### Exercise goal
Only the lines of the data below from the one with "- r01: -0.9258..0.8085" through the one with "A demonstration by" are wanted. Repeat them exactly.

Entries provided START

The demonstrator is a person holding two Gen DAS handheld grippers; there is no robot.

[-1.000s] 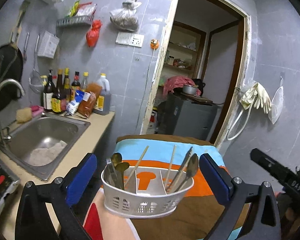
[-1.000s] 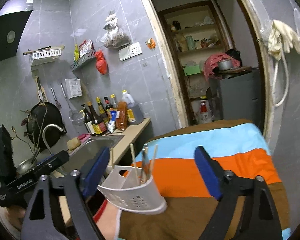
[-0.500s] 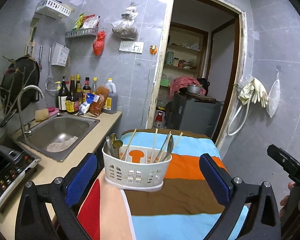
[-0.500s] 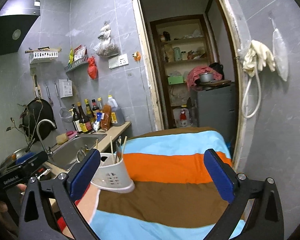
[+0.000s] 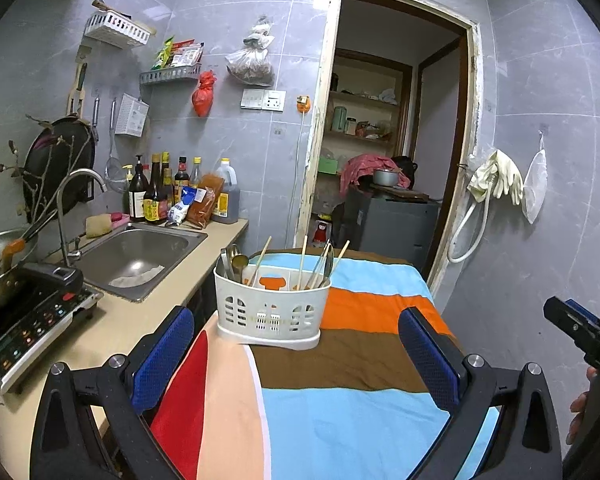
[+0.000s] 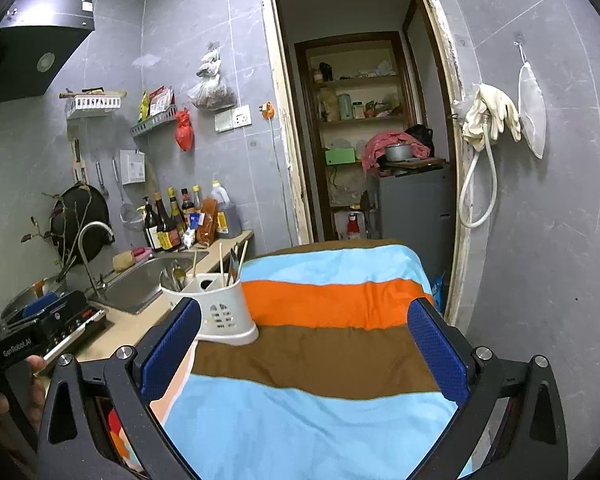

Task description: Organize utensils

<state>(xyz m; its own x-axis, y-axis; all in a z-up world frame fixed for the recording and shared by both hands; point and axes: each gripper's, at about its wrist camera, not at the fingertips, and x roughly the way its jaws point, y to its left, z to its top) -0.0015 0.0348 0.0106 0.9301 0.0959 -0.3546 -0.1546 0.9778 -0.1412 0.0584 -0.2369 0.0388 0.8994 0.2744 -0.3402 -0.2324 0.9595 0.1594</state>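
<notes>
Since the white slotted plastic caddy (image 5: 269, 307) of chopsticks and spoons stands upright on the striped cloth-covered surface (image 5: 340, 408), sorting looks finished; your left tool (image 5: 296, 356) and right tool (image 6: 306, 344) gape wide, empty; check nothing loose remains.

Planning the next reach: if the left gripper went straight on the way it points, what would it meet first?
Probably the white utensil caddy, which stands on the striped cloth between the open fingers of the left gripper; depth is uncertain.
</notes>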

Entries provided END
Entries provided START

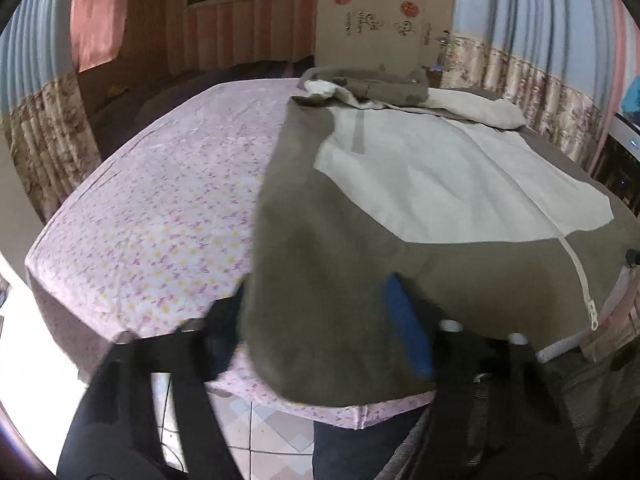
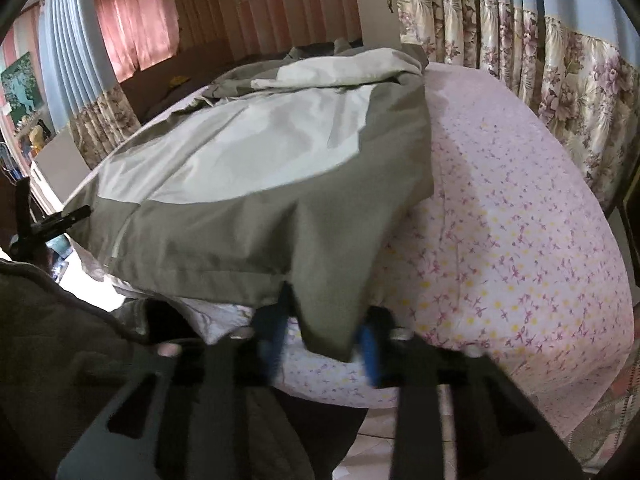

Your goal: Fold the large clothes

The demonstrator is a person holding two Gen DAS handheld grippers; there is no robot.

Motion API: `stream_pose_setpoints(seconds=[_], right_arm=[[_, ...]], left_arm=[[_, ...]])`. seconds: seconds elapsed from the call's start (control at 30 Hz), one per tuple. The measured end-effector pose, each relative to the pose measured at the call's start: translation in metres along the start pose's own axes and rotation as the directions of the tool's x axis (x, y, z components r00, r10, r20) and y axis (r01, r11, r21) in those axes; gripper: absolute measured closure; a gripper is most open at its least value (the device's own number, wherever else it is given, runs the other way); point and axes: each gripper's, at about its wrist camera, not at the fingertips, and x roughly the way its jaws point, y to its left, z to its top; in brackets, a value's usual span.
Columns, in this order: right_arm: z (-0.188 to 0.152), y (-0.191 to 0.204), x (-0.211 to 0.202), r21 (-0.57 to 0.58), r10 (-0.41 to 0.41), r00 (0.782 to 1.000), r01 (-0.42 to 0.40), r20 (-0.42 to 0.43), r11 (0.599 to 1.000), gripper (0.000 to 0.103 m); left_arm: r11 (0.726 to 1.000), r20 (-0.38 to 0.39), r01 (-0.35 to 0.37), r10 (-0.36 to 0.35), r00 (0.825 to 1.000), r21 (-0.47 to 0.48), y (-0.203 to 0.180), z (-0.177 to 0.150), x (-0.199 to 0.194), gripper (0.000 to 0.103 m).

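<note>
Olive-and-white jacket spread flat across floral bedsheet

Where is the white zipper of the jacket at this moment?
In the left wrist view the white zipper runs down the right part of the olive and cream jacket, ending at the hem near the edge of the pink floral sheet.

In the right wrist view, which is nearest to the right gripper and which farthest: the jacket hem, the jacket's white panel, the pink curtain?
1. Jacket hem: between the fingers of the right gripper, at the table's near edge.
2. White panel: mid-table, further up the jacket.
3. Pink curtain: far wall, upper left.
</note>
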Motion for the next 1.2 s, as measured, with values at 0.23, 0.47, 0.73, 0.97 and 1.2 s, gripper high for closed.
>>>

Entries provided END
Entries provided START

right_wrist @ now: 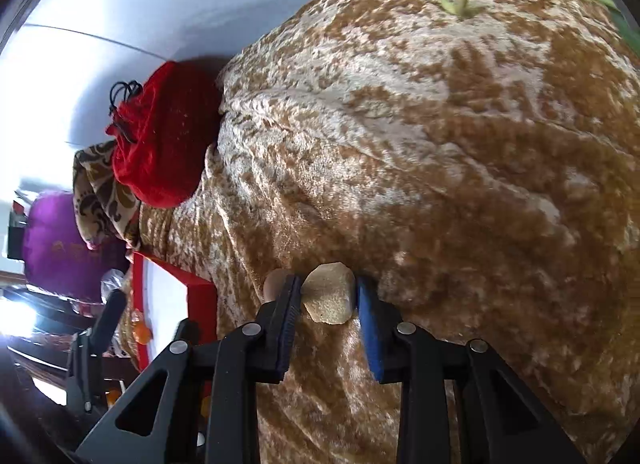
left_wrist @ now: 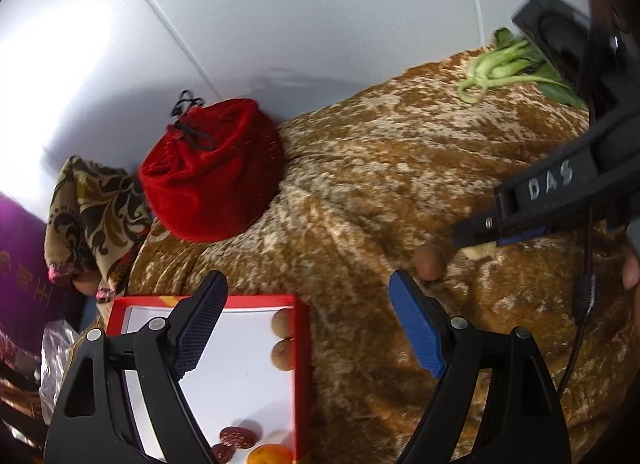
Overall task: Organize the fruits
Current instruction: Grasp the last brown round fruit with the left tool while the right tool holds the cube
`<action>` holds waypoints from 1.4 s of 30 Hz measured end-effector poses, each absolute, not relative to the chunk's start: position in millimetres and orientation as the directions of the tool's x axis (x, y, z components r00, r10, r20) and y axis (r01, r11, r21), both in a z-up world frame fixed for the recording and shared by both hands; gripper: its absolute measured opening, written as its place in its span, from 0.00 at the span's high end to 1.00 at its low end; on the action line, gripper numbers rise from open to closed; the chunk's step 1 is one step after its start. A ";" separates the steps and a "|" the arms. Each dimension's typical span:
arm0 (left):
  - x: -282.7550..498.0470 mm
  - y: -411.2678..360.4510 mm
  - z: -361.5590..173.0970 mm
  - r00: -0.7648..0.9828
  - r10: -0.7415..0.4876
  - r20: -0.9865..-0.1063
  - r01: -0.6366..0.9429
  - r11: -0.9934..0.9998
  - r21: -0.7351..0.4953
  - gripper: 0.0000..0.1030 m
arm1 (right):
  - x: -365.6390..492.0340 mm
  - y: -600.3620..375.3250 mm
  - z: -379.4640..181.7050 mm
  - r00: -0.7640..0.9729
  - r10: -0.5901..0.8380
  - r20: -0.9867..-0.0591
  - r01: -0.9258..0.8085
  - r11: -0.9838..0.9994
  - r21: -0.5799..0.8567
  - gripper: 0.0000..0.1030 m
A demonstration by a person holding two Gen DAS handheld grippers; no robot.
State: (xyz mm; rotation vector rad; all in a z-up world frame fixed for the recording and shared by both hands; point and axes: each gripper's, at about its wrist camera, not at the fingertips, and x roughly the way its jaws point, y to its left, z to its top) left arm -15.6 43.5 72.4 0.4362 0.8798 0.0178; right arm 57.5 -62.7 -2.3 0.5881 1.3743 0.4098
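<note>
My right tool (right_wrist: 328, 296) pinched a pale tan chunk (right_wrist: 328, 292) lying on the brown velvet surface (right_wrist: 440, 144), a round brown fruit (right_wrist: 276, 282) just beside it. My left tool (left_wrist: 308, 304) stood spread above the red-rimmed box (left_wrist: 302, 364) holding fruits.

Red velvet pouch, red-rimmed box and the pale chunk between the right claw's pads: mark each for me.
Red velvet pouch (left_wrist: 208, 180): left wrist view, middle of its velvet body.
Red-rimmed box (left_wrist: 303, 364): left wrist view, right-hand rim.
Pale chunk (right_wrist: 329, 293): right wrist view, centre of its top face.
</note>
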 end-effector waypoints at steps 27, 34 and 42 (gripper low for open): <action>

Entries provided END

### Response to the task
  - r01: -0.9258..0.8085
  - r11: -0.9838..0.9994
  - r21: -0.5799..0.8567
  - gripper: 0.0000..0.1030 m
A demonstration by a person holding two Gen DAS handheld grippers; no robot.

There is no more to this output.